Humanity Risking 'Global Disaster' as Material Consumption Passes 100 Billion Tons Annually

A new report released Tuesday at the World Economic Forum’s annual summit in Davos reveals humanity’s annual material consumption has now passed 100 billion tons per year, leading the study’s authors to urge world governments and communities to drastically reduce waste.

The global think tank Circle Economy showed in its study (pdf) that global consumption just in the last two years has risen by 8% while the reuse and recycling of materials has gone down by half a percentage point—the exact opposite of what needs to happen to build a sustainable global economy.

The group detailed the “circularity gap” on social media.

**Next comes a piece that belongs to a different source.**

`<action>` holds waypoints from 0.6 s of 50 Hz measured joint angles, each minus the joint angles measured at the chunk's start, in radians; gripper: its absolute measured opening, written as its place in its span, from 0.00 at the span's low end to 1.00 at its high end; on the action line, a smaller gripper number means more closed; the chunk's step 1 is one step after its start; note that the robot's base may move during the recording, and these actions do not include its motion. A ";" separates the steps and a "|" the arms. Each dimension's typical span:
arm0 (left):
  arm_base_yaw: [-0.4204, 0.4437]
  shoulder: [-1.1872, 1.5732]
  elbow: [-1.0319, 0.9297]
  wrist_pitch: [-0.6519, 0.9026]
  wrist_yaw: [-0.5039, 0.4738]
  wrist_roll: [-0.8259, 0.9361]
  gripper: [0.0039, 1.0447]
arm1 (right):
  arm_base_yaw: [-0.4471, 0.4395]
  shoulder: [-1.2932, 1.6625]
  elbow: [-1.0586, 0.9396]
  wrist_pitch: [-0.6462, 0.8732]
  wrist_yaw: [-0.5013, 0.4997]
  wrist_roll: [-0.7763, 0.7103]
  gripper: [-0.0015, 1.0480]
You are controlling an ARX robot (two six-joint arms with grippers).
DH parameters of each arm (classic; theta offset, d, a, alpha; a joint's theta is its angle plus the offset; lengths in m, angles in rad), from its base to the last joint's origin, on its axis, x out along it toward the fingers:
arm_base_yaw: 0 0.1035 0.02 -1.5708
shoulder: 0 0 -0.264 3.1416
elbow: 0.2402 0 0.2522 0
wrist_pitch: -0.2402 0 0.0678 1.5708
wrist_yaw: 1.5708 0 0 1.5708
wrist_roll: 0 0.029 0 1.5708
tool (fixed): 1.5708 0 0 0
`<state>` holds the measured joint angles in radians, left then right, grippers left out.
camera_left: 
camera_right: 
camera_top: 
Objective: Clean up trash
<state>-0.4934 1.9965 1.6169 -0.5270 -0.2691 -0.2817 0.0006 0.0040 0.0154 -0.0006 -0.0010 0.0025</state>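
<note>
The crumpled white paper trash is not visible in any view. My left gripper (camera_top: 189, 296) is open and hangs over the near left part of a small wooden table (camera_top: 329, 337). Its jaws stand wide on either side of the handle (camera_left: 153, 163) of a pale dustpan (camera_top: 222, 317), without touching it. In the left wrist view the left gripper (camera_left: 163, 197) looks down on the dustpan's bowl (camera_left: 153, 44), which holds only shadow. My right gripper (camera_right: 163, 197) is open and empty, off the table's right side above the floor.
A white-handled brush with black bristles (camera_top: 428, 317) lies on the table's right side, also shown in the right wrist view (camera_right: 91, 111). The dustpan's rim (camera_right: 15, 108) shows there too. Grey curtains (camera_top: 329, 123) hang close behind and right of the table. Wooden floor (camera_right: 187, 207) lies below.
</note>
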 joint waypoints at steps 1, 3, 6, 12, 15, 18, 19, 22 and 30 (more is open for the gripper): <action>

“The negative trend overall can be explained by three related, underlying trends: high rates of extraction; ongoing stock build-up; plus, low levels of end-of-use processing, and cycling,” Circle Economy says. “These trends are embedded deep within the ‘take-make-waste’ tradition of the linear economy—the problems are hardwired. As such, the outlook to close the circularity gap looks bleak under the dead hand of business as usual. We desperately need transformative and correctional solutions; change is a must.”

Circle Economy advocates for economies wherein the use of renewable energy allows materials that go to waste and pollution to be reduced to zero.

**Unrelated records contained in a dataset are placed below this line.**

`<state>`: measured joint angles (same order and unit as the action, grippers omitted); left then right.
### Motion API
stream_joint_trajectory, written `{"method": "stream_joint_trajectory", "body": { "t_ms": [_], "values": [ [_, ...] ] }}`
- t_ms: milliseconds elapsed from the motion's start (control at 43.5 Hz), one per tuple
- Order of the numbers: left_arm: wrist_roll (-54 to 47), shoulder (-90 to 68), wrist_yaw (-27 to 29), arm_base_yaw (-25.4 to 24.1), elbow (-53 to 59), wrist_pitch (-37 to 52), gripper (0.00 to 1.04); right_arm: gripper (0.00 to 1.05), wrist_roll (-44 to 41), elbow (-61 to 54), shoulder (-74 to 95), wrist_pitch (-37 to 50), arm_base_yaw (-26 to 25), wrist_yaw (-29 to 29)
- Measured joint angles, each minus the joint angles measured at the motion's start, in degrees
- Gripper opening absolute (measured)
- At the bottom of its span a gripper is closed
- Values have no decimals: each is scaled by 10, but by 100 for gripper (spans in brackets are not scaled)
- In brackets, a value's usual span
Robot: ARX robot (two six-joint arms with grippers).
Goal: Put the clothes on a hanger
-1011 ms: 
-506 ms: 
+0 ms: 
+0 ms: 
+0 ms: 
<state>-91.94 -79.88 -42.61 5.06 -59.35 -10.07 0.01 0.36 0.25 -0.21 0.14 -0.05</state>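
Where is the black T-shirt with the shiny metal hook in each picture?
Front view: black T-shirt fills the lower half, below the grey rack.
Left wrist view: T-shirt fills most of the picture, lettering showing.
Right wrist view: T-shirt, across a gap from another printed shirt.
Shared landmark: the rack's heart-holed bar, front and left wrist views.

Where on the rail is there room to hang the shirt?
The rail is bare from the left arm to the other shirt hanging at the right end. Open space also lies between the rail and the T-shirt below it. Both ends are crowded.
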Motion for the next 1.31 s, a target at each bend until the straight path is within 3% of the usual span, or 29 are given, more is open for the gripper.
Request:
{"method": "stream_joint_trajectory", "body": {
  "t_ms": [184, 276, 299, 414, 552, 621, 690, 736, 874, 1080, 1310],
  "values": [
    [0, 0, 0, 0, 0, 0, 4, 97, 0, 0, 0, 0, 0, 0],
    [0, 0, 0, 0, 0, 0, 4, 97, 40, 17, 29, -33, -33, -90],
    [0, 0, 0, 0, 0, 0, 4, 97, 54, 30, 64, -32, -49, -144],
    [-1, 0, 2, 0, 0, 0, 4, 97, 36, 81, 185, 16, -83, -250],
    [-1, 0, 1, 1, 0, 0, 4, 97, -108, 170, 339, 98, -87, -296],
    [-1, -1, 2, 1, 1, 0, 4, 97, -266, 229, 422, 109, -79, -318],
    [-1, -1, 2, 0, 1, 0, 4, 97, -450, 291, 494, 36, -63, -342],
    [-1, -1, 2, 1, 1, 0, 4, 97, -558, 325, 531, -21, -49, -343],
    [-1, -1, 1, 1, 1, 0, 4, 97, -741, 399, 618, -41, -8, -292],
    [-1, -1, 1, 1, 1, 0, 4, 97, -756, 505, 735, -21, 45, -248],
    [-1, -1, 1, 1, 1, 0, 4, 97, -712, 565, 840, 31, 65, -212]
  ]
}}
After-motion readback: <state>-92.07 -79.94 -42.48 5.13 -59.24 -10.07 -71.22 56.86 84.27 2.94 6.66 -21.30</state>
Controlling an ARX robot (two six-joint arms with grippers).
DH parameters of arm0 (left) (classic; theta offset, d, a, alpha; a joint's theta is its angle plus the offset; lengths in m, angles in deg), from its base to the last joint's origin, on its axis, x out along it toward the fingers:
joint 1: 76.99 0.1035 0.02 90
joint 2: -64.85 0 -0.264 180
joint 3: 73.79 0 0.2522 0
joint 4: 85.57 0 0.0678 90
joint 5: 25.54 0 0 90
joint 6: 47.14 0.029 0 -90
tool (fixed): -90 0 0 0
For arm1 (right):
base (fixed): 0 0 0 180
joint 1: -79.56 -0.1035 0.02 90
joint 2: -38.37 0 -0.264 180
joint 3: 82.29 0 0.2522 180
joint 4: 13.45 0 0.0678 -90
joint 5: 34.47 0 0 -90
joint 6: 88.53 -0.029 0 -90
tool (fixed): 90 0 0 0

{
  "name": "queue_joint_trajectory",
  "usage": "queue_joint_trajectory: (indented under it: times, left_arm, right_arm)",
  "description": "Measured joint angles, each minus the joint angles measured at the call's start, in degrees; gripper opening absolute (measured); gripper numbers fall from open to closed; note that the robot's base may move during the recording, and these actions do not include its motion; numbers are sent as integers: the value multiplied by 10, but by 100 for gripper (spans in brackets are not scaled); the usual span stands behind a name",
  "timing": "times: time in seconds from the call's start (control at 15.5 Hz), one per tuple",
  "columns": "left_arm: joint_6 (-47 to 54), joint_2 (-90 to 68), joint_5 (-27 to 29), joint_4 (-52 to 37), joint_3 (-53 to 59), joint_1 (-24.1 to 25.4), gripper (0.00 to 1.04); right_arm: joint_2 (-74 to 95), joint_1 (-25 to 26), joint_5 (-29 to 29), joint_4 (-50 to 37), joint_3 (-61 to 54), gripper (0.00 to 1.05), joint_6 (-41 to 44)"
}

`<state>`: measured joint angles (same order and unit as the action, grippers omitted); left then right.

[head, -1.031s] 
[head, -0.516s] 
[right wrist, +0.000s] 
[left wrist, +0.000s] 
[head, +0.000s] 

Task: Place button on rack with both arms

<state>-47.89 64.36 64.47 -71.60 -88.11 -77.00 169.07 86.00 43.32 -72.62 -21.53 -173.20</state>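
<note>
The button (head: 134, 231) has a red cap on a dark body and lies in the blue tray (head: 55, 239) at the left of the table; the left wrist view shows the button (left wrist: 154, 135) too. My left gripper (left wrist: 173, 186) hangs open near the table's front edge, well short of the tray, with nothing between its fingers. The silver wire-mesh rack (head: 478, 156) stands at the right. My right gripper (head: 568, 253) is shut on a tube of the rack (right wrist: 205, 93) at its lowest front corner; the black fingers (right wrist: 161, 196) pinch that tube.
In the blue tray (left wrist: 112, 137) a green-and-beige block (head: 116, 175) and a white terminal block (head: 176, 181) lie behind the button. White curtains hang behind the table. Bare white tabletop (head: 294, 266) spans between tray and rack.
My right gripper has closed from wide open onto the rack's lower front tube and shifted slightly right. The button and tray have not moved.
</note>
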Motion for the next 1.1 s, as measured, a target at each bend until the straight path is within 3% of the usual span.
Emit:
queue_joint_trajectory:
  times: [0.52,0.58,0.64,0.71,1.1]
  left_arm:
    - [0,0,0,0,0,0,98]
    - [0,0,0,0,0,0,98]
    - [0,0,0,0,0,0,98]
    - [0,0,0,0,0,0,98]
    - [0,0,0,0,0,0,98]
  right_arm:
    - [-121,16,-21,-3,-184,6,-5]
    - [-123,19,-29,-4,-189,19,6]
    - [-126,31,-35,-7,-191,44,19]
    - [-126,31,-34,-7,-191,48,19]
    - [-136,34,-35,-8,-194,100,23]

“Business as usual is dead. We must commit to taking action at scale to make the circular economy reality.”
—Peter Bakker, World Business Council for Sustainable Development

“A circular economy is…about retaining value and complexity of products as highly as possible, for as long as possible—ideally, without any degradation, or fallout,” reads the report. “At the same time, they also reduce the requirement for new inputs to produce new products for replacement.”

In 2017, the last year the group has data for, humans used 100.6 billion tons of materials.

While the global population has doubled since 1970, Circle Economy found consumption has quadrupled since then.